▸ **What you need to do**
Reproduce exactly the lines of the material beneath, from the line that contains "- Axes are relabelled" to the line that contains "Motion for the", both included, and no other lines.

▸ **Supplied records**
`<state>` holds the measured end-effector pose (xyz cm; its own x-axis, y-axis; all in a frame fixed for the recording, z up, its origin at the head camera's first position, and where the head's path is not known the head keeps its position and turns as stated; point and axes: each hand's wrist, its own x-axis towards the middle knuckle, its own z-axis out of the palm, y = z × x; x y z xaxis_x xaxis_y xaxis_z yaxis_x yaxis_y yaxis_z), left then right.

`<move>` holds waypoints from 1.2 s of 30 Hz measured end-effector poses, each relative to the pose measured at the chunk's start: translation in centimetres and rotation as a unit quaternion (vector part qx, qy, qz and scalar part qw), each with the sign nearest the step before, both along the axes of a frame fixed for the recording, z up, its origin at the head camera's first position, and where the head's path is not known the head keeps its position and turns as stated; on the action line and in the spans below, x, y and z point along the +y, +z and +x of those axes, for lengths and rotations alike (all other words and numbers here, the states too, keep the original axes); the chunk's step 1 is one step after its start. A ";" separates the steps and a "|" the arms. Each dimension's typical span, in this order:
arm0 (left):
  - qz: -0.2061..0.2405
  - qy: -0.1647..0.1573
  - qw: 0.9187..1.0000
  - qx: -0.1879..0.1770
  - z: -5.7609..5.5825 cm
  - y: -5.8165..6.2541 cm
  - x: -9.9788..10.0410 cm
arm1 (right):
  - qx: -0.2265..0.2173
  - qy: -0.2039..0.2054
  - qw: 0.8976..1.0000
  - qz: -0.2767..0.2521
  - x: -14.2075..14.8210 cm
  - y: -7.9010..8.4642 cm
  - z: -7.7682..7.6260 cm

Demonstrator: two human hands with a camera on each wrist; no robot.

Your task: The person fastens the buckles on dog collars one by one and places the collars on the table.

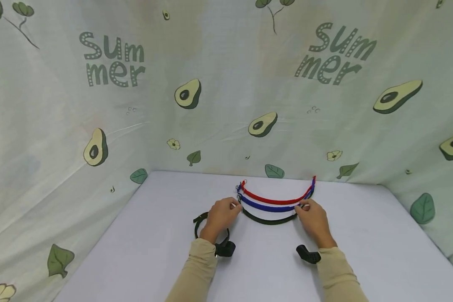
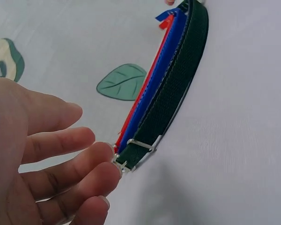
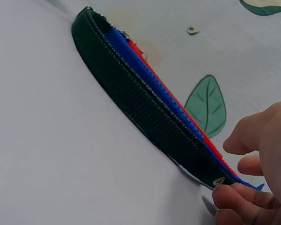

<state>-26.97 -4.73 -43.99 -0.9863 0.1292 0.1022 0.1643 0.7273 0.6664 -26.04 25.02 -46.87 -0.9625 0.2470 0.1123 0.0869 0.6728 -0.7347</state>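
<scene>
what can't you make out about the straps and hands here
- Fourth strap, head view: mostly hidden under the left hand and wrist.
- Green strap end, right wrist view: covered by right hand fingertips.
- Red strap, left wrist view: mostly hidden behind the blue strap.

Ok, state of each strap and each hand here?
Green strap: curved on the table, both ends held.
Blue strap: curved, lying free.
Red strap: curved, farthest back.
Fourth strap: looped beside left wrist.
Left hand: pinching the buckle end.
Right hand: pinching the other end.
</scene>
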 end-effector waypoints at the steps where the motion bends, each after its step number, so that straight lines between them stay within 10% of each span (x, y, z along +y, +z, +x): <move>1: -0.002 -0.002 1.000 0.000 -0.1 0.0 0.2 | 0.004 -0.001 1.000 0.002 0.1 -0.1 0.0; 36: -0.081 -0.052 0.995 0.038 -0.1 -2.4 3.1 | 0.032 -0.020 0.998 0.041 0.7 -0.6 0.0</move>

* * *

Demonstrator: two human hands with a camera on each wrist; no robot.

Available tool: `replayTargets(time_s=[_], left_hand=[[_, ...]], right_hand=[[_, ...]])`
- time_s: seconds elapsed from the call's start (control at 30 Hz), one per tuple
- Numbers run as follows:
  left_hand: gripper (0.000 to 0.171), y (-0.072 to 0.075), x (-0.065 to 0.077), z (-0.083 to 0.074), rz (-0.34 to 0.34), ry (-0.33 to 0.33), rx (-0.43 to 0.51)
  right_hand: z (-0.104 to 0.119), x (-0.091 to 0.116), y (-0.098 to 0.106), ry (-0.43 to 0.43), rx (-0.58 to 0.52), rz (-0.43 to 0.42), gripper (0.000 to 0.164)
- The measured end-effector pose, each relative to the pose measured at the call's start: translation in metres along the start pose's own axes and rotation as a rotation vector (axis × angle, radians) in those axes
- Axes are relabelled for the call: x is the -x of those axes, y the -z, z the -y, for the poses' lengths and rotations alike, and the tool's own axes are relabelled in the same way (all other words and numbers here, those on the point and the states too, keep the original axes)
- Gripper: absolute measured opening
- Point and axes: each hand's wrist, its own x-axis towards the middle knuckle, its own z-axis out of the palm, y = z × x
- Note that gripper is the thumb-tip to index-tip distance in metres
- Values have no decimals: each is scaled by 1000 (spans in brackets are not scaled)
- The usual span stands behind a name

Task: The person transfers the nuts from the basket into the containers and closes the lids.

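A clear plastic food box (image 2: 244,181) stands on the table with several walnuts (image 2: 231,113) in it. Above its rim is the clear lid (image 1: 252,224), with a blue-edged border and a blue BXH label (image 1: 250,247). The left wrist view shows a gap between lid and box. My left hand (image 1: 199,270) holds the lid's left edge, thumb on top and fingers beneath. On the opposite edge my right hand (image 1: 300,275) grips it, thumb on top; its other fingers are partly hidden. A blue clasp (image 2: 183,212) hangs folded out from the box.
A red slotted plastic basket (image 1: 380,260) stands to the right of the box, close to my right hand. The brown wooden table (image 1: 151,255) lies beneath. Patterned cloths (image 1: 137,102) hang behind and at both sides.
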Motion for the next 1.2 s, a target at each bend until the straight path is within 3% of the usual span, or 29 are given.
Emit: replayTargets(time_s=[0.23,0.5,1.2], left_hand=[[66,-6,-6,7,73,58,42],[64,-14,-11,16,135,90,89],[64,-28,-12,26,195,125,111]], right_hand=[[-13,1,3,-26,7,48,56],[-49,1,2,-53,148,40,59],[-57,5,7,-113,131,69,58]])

▸ **Answer box**
- Axes are relabelled for the call: x is the -x of those axes, y the -z, z the -y, for the poses' lengths and rotations alike, and the tool's own axes are relabelled in the same way (all other words and numbers here, those on the point and the states too, keep the original axes)
- Gripper: absolute measured opening
- Point and axes: each hand's wrist, its own x-axis towards the middle knuckle, its own z-axis out of the palm, y = z × x
- Note that gripper is the thumb-tip to index-tip distance in metres
- Values have no decimals: each is scaled by 1000 (spans in brackets are not scaled)
- The usual span stands behind a name

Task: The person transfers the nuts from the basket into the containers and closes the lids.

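A clear plastic food box (image 2: 244,181) stands on the table with several walnuts (image 2: 231,113) in it. Above its rim is the clear lid (image 1: 252,224), with a blue-edged border and a blue BXH label (image 1: 250,247). The left wrist view shows a gap between lid and box. My left hand (image 1: 199,270) holds the lid's left edge, thumb on top and fingers beneath. On the opposite edge my right hand (image 1: 300,275) grips it, thumb on top; its other fingers are partly hidden. A blue clasp (image 2: 183,212) hangs folded out from the box.
A red slotted plastic basket (image 1: 380,260) stands to the right of the box, close to my right hand. The brown wooden table (image 1: 151,255) lies beneath. Patterned cloths (image 1: 137,102) hang behind and at both sides.
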Motion for the next 1.2 s, a target at each bend until the straight path is within 3% of the usual span, or 29 are given.

That wraps up the answer.